▶ [EXERCISE DIRECTIONS]:
Among the entries that follow, find every line with the word "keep" and copy it.

(Saved data entries)
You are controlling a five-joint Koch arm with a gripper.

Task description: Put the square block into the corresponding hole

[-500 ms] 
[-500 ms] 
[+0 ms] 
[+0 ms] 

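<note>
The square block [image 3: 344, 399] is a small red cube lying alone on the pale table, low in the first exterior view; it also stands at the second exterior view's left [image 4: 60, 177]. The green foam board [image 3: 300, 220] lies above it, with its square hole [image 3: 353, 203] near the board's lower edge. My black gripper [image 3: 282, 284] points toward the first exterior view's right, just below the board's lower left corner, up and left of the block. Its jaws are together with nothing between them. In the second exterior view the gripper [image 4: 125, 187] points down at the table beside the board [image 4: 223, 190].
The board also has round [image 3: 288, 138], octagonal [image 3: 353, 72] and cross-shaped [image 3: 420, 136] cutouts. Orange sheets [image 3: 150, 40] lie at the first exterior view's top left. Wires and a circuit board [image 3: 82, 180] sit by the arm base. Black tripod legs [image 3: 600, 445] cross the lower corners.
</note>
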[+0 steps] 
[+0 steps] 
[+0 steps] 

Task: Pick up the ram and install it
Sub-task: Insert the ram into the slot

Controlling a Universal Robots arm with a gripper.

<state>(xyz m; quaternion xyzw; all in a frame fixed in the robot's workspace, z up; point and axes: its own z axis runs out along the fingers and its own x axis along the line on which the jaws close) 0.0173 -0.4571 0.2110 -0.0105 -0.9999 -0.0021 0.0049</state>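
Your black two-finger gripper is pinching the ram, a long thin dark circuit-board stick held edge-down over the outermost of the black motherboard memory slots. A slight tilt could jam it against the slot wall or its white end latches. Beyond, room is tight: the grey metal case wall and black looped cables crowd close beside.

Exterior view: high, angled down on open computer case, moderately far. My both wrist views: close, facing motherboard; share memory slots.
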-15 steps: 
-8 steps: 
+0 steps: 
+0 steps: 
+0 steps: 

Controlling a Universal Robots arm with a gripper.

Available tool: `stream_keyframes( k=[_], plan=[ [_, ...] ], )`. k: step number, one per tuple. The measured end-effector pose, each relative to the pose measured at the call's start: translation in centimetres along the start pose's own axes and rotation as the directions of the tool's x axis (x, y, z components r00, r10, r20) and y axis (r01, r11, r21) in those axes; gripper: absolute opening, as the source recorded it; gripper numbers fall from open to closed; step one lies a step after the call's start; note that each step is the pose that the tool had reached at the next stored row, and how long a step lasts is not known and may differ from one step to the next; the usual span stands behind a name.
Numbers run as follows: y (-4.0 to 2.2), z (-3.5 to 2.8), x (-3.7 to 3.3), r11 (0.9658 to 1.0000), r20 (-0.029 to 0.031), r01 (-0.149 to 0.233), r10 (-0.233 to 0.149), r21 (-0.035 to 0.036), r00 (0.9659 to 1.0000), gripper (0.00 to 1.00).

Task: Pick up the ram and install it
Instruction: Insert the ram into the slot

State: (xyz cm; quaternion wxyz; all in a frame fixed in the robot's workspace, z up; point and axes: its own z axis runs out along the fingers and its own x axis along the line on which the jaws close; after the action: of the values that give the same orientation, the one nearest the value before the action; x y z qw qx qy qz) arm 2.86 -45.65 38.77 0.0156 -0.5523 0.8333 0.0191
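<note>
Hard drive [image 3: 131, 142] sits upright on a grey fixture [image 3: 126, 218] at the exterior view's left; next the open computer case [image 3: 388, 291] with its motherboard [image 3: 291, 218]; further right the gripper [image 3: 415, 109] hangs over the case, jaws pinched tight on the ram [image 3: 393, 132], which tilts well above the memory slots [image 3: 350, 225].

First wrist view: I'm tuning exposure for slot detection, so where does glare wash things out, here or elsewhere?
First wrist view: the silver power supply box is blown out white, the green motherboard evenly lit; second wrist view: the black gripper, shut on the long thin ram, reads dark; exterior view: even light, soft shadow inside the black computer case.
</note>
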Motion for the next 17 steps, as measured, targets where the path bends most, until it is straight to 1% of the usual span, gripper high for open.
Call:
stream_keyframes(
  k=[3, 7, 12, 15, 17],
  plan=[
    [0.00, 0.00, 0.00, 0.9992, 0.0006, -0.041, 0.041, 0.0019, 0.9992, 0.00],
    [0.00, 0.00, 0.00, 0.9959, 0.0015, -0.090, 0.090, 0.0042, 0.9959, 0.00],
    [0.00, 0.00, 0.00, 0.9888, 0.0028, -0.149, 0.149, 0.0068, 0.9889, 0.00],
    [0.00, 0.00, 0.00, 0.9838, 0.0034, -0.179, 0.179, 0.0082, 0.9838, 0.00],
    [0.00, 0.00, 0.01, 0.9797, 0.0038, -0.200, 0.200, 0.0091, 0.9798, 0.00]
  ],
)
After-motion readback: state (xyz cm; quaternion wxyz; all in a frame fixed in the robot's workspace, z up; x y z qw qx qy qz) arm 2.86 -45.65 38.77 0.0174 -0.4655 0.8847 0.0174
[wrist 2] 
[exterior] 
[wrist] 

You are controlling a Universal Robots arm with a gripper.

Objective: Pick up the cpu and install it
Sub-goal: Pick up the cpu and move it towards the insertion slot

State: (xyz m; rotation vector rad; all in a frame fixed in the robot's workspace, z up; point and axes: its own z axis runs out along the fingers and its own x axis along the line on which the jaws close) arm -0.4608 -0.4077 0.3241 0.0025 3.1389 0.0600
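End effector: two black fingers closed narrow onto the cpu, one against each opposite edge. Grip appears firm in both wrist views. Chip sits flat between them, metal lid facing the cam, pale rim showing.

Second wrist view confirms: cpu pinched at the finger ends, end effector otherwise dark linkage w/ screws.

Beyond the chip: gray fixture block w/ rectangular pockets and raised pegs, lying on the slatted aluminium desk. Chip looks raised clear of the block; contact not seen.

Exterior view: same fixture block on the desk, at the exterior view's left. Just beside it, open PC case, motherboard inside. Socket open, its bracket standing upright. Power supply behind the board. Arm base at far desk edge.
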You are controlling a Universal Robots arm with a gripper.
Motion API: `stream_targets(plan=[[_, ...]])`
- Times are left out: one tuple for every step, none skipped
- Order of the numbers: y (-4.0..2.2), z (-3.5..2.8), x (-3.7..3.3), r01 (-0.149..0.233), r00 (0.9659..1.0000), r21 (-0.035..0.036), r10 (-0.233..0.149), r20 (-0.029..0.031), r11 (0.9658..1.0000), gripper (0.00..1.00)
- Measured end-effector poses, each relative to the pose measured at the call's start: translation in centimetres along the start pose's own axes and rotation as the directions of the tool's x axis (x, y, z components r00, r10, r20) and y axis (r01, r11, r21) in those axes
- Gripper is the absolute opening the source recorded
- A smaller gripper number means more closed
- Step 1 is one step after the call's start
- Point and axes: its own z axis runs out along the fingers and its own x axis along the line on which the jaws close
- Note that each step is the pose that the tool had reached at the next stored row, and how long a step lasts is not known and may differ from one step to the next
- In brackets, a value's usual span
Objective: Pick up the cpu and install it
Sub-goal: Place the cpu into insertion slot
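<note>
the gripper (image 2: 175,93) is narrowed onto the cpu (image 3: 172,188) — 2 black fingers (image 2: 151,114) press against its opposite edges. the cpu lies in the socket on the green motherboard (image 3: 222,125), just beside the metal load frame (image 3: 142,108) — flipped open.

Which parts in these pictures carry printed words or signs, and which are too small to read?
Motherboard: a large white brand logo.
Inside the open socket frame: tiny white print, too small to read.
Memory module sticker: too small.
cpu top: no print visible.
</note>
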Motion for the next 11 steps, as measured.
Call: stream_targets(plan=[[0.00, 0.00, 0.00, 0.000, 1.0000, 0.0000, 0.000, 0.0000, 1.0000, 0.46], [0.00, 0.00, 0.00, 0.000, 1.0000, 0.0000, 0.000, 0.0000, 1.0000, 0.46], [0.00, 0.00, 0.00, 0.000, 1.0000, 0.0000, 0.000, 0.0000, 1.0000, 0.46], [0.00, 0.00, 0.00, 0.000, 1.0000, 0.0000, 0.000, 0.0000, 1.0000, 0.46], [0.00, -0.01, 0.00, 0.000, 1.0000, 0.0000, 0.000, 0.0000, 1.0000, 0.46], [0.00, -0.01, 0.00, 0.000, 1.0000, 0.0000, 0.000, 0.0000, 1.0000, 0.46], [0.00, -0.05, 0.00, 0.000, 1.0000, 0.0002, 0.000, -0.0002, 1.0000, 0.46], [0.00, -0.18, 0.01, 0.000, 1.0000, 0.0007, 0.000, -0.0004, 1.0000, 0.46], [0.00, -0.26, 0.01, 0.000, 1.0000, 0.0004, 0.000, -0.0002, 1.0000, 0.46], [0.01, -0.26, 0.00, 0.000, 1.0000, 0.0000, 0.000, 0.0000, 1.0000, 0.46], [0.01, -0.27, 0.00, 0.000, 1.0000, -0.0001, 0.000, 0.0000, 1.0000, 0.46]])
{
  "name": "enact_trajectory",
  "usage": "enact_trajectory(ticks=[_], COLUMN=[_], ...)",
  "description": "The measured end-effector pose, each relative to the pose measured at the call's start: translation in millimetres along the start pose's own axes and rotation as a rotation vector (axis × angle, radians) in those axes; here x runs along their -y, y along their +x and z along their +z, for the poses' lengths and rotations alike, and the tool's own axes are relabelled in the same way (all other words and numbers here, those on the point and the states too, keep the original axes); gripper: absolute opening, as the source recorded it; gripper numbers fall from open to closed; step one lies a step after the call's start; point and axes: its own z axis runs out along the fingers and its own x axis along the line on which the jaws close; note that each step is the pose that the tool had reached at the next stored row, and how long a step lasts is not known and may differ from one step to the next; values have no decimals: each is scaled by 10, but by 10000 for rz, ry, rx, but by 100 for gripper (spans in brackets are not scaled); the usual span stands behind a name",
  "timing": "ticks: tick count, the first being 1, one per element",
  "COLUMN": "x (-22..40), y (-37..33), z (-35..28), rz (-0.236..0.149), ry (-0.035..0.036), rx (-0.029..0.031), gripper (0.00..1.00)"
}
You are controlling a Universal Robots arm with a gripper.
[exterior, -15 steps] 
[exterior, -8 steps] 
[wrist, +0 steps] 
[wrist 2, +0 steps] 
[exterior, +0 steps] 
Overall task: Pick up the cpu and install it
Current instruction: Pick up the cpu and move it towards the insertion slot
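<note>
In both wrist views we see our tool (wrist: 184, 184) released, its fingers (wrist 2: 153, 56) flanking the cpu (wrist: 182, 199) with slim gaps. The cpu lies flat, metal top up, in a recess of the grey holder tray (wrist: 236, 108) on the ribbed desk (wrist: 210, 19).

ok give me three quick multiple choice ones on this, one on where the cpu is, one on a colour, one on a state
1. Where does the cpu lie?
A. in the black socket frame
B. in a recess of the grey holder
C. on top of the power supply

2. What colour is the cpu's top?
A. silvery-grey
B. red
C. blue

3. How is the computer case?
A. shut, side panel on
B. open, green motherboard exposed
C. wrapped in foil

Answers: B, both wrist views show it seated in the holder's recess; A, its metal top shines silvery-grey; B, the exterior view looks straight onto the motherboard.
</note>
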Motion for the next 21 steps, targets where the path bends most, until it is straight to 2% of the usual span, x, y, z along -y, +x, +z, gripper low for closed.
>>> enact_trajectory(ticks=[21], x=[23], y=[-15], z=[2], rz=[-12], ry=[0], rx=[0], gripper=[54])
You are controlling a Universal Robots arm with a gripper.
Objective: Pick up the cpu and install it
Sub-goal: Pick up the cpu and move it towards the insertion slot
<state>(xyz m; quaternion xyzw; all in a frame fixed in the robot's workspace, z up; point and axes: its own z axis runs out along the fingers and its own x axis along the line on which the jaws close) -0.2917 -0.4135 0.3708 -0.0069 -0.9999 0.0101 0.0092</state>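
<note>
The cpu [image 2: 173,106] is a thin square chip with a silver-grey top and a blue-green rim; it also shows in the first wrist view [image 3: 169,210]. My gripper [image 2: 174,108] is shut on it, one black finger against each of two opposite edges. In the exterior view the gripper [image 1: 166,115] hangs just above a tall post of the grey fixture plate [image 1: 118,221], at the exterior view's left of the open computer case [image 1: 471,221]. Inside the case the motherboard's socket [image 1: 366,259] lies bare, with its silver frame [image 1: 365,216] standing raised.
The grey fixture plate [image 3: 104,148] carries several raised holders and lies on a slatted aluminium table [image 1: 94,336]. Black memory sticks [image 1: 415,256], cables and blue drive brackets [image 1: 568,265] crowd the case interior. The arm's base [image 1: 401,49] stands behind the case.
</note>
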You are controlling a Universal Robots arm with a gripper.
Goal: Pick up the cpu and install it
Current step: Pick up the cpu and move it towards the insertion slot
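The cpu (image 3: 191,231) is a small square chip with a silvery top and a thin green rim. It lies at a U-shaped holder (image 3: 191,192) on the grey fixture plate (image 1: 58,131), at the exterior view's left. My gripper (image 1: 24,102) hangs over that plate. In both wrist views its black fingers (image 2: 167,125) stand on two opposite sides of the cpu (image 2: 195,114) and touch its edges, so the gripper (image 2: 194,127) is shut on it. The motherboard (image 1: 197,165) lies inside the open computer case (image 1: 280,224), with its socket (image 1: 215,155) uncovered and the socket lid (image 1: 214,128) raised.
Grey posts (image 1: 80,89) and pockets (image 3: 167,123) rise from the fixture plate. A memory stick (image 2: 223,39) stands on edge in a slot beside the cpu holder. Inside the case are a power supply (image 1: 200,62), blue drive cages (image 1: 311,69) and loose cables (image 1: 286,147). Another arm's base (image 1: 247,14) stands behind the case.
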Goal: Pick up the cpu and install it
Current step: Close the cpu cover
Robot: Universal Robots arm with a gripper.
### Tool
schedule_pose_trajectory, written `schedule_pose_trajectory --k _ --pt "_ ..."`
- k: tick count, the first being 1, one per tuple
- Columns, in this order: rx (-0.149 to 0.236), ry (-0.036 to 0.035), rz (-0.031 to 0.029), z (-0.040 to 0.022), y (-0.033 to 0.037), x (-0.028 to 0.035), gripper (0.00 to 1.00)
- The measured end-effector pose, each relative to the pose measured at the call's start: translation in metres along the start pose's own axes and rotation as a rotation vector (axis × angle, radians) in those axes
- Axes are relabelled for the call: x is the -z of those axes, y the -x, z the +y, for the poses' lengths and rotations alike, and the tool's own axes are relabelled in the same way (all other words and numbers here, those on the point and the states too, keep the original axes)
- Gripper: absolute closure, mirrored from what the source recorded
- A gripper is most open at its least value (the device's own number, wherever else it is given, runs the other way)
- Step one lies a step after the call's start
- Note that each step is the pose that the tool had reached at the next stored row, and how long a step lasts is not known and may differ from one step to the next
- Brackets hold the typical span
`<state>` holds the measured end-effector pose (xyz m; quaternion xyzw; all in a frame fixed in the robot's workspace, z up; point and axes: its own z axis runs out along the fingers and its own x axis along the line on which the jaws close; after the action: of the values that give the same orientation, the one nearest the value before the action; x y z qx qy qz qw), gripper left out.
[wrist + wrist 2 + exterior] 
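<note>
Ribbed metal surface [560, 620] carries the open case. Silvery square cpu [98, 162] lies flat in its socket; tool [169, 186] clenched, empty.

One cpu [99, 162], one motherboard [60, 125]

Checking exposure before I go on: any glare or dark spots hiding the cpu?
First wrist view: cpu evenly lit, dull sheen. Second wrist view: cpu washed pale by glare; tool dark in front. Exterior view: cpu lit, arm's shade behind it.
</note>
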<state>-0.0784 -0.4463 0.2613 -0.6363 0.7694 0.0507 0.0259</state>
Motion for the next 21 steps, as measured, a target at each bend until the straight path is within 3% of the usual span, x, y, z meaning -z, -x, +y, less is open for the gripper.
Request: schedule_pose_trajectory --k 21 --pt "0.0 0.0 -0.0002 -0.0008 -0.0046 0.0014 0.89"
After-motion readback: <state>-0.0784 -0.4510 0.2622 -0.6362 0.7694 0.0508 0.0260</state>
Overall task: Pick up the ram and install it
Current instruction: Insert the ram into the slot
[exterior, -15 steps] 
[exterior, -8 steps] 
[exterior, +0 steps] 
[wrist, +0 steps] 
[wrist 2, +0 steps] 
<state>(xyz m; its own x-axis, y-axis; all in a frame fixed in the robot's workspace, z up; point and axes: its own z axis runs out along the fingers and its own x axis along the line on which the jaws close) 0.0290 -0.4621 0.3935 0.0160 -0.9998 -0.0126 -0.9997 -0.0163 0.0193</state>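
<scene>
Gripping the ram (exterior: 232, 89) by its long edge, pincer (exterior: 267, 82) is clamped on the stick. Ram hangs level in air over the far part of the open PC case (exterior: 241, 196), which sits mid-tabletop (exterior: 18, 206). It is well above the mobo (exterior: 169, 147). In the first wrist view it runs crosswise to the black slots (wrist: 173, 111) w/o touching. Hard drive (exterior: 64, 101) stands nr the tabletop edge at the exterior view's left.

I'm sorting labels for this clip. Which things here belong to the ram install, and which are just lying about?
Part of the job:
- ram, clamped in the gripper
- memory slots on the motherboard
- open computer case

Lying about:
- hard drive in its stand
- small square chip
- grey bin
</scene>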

▶ [RESPONSE TO THIS EXERCISE]:
  "description": "The measured end-effector pose, each relative to the pose measured at the call's start: translation in millimetres along the start pose's own axes and rotation as a rotation vector (axis × angle, radians) in those axes; here x runs along their -y, y along their +x and z along their +z, for the poses' lengths and rotations alike, and the tool's own axes are relabelled in the same way (all other words and numbers here, those on the point and the states too, keep the original axes); gripper: absolute opening, as the source recorded it; gripper numbers fall from open to closed; step one lies a step after the call's start; point and axes: its own z axis runs out along the fingers and its own x axis along the line on which the jaws close; note that each step is the pose that the tool had reached at the next stored row, and how long a step lasts is not known and may differ from one step to the next; values have no decimals: each is scaled by 10, but by 10000 for rz, ry, rx, but by 100 for gripper (spans in brackets are not scaled); the usual span stands behind a name",
- Axes are relabelled for the call: x is the -z of those axes, y the -x, z the +y, for the poses' lengths and rotations alike, and the tool's own axes are relabelled in the same way (all other words and numbers here, those on the point and the states too, keep the original axes)

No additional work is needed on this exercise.